Almost everyone likes sweet things, often to our detriment. Nevertheless sugars are an important source of energy for people, animals and microbes. In the wine-making business, the sugar content of grapes is key to whether a wine will be dry or sweet, also to how well it will keep. The brix scale is a standard sweetness reading showing percentage of dissolved solids in a liquid. When solid sugar is dissolved in a liquid, the density increases and so does the diffraction of light. A refractometer shows the amount of sugar in a liquid instantly by measuring the diffraction of light.
Okay, before you fall asleep, welcome to my world. I will add only one more technical note: A rule of thumb is that a sweetness of at least 19° is necessary to ferment sugars into 10% alcohol. At least 10% alcohol is necessary to preserve wine. Then along comes the winter of 2022-23 and grapes didn’t get totally ripe. Can you boost the sugar up to the level you want? The answer is yes in a number of ways. Many of them are problematic.
Sweet grape juice draining from a frozen container
- You can just add sugar. This is basically a chemical solution that dilutes flavor, comes from non-organic sources, and is bad for your health and that of the planet.
- You can cook down the liquid by boiling off water and leaving the sugars. This works great. Think of maple syrup. But it uses a lot of energy and it you don’t watch the pot; it can become a huge black charcoal mess. Trust me. I know.
- You can put it in a freeze dryer and pull it out before the liquid is totally dry. This one is expensive and you are dealing with small amounts in shallow trays.
- You can set it outside in super cold weather and tap off the sweet liquid after the water molecules freeze to each other. This is basically what I will recommend but under controlled conditions. Also don’t use glass containers, they can break. Yes, I’ve done that too.
- Which brings us to putting the liquid in a plastic bottle in a freezer and draining out the sweetened juice after most of the water is frozen, which I will describe here.
To make ice wine, when temperatures reach 10° F and wine grapes are still hanging on the vine, a crew goes out in the dark with gloves on and picks the grapes which are crushed and pressed while still frozen to release the sweet juice. It still has a lot of pulp and color. Normal grape juice is much sweeter than most fruit juice (a grape brix reading of 23° as opposed to 14° for apple cider). That much sugar will make more alcohol than yeast can tolerate so some residual sugar remains after the yeast dies, making ice wine a sweet dessert wine.
Most readers will not be making their own ice wine. But this technique in some other contexts can do a lot more than make sweet wine. It is pretty impossible to keep grapes in a small vineyard away from birds until the temperature is 10°. A small empty freezer or a big one with lots of extra room will do. Also, you don’t need whole fruit. Juice is a lot easier. Moreover, you don’t need grapes. This technique works on all kinds of fruit.

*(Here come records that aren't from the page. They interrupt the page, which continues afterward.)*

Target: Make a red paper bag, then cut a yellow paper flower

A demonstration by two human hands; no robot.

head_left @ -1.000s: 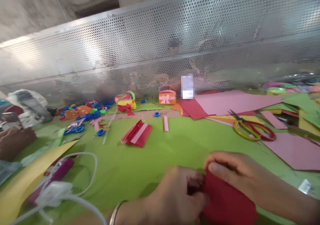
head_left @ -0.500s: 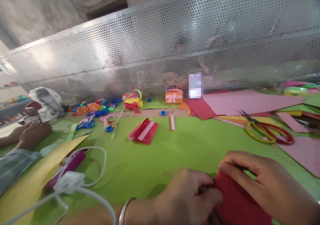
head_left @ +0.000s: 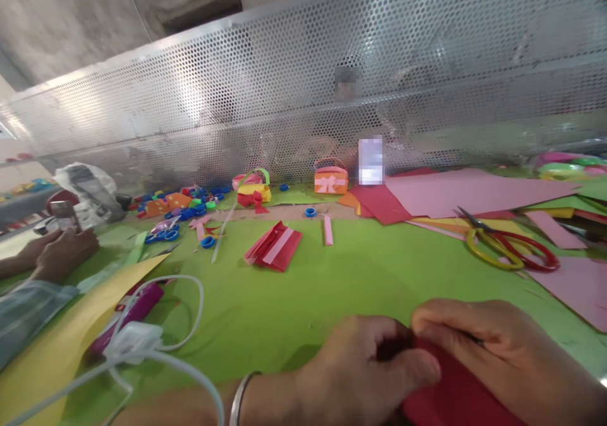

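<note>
A sheet of red paper (head_left: 458,385) is held low over the green table at the bottom of the head view, its lower part cut off by the frame. My left hand (head_left: 365,369) grips its left edge, thumb lying on top. At its upper corner, my right hand (head_left: 497,350) pinches the paper between thumb and curled fingers. Both hands are close together. Ahead of them lies a folded red paper piece (head_left: 284,249) with a pink strip across it. Beside that is a small pink paper strip (head_left: 328,230).
Scissors (head_left: 509,249) with red and yellow handles lie right, near pink paper (head_left: 474,192). Small paper bags (head_left: 331,181) and a lit phone (head_left: 371,160) stand at the back. Left are a white charger (head_left: 135,340) with cables and another person's hands (head_left: 61,252).
My left thumb has slid right across the red paper. My right hand has lowered slightly and its fingers have closed in at the corner.
</note>
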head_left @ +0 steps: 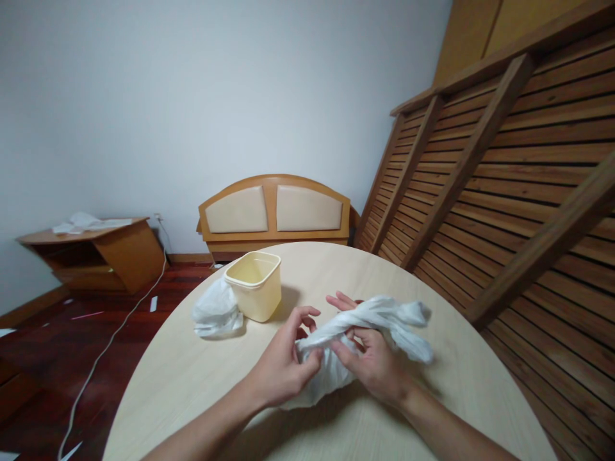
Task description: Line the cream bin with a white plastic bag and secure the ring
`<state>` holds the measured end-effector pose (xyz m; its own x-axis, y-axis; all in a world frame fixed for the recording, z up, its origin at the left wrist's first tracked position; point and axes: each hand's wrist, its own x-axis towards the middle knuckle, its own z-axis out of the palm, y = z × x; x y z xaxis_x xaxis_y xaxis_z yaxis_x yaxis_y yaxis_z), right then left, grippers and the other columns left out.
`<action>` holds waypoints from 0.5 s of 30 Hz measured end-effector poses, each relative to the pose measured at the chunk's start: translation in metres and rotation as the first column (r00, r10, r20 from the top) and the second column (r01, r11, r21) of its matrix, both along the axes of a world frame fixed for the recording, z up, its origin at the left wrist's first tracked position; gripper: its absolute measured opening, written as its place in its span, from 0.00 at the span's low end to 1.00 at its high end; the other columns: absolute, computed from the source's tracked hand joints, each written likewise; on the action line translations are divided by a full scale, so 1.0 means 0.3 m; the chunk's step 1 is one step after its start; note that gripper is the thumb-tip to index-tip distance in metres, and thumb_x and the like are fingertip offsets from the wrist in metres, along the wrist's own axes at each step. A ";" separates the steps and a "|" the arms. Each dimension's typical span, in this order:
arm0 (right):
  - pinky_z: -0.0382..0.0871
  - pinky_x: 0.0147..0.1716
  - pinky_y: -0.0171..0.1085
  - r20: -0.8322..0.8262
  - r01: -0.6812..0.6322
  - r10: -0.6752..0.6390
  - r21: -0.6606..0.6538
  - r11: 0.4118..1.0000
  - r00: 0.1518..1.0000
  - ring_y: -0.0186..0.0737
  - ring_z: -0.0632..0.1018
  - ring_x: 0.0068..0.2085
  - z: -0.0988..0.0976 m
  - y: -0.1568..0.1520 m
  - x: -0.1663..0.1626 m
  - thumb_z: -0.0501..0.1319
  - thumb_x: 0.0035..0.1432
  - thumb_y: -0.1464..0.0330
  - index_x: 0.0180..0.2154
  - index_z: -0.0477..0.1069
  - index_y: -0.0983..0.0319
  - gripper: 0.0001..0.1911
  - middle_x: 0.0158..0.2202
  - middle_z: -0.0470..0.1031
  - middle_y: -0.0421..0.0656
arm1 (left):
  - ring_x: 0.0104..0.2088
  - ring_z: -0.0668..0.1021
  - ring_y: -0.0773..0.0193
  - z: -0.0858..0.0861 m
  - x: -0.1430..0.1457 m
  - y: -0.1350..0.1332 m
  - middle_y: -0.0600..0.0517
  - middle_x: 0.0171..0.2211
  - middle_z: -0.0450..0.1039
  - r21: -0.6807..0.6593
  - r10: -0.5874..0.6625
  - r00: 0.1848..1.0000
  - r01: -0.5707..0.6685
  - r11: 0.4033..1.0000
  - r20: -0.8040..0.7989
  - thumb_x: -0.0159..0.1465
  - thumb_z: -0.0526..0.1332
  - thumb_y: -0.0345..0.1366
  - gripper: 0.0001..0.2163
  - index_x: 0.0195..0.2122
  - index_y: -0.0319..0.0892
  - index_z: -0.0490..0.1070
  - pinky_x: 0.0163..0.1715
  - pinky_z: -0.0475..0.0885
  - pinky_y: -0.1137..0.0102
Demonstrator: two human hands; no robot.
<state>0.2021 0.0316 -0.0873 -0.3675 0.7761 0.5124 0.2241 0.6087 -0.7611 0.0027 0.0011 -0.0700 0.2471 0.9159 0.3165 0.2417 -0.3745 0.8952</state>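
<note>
A white plastic bag (331,374) rests at the near part of the round table, its upper part twisted into a rope that runs off to the right and ends in two loose tails. My left hand (288,362) grips the bag at the left end of the twist, thumb and fingers curled around it. From the right, my right hand (369,358) holds the twisted part, with the thumb in front and some fingers stretched out behind. What the bag contains, if anything, is hidden.
A pale yellow plastic tub (257,294) stands on the table (192,384), with another crumpled white plastic bag (218,310) beside it. Wooden slatted panels (504,186) lean at the right. A low cabinet (125,256), a headboard (273,211) and a cable (103,358) lie beyond the table.
</note>
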 end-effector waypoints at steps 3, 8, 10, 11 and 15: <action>0.63 0.61 0.54 -0.001 0.024 -0.024 -0.003 1.000 1.000 0.55 0.73 0.59 0.010 -0.009 -0.017 0.64 0.60 0.61 0.26 0.70 0.58 0.12 0.50 0.79 0.49 | 0.37 0.74 0.62 0.012 0.007 -0.013 0.49 0.40 0.73 0.099 0.039 0.997 -0.032 0.995 -0.066 0.62 0.62 0.35 0.12 0.47 0.42 0.70 0.38 0.69 0.69; 0.75 0.41 0.43 -0.185 0.155 -0.178 -0.132 0.979 0.967 0.48 0.80 0.36 -0.003 0.017 -0.016 0.62 0.60 0.56 0.27 0.73 0.59 0.15 0.29 0.79 0.45 | 0.28 0.70 0.65 0.008 -0.011 0.024 0.55 0.26 0.68 0.001 0.310 0.936 -0.315 0.949 0.166 0.63 0.61 0.42 0.09 0.31 0.42 0.67 0.29 0.64 0.72; 0.75 0.44 0.44 -0.290 0.182 -0.226 -0.171 0.968 0.930 0.50 0.81 0.39 -0.022 0.036 -0.005 0.64 0.58 0.56 0.33 0.76 0.60 0.14 0.33 0.82 0.46 | 0.26 0.68 0.66 -0.011 -0.026 0.051 0.57 0.25 0.65 -0.105 0.392 0.875 -0.378 0.920 0.284 0.63 0.61 0.47 0.13 0.31 0.43 0.65 0.27 0.63 0.73; 0.75 0.46 0.45 -0.345 0.185 -0.242 -0.191 0.964 0.907 0.51 0.81 0.41 -0.034 0.044 0.002 0.66 0.56 0.55 0.36 0.77 0.59 0.14 0.36 0.83 0.46 | 0.26 0.67 0.67 -0.023 -0.033 0.064 0.57 0.25 0.64 -0.151 0.407 0.854 -0.378 0.913 0.325 0.64 0.60 0.49 0.14 0.30 0.43 0.64 0.26 0.63 0.73; 0.77 0.44 0.46 -0.464 0.131 -0.241 -0.257 0.958 0.853 0.52 0.81 0.45 -0.073 0.058 0.027 0.68 0.55 0.52 0.46 0.75 0.55 0.20 0.42 0.82 0.46 | 0.27 0.68 0.66 -0.054 -0.054 0.094 0.57 0.25 0.64 -0.183 0.425 0.832 -0.384 0.905 0.357 0.65 0.58 0.49 0.15 0.29 0.43 0.64 0.27 0.65 0.73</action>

What you do need is a big plastic container. I don’t like plastic either but it beats shards of glass and a soggy mess in the freezer. At cold temperatures, plastic molecules will not do much migrating in the short time it takes to sweeten the juice. Usually an overnight stay will freeze the layer near the outside of the container first, leaving the center liquid. You may have to poke a hole down into the liquid part. Two days will usually give you a completely frozen 5 gallon container. Bigger containers are best because you are guaranteed to get a decent amount of super-sweet juice on the first try.
It pours out slowly, the slower, the sweeter. I tip the frozen container upside down into a bucket that is small enough to keep the top of the container off the bottom of the bucket. You could do this in a heated room, but that is a little risky. If left alone too long, water melts, diluting the sweet juice and runs out of the bucket. A cold porch or garage is a safer option. When it is still below 32° outside, the water stays frozen while the juice runs free for another day or two. With grape juice, one run is usually all you need. With apple, pear, peach or some less sweet juice, you may need two trips to the freezer and the bucket. Most berries are just not sweet enough to make this work at all.
What you can do is pick huckleberries, raspberries etc. in the summer and freeze them. When you have apple cider or some other juice, defrost the berries and mix them in. Then freeze the combined juice and drain out a sweet combination of both flavors. You are going to lose some quantity and some sugar. Typically 5 gallons of juice starting at 20° brix will make 3 gallons of sweet juice at 30° brix or more but there will still be 5° of sugar in the frozen water. I don’t pour this down the drain. I pour it on my compost pile. Microbes and fungus like sugar too.
When I hear the term “as slow as molasses in January”, I don’t think of cooked down sugarcane juice as much as freeze-sweetened fruit juice. After all, why stop at just a little sweeter, you can take this method all the way to syrup or into jelly. Think blueberry-apple syrup or huckleberry-peach on waffles. No sugar added! My appetite is warmed up already.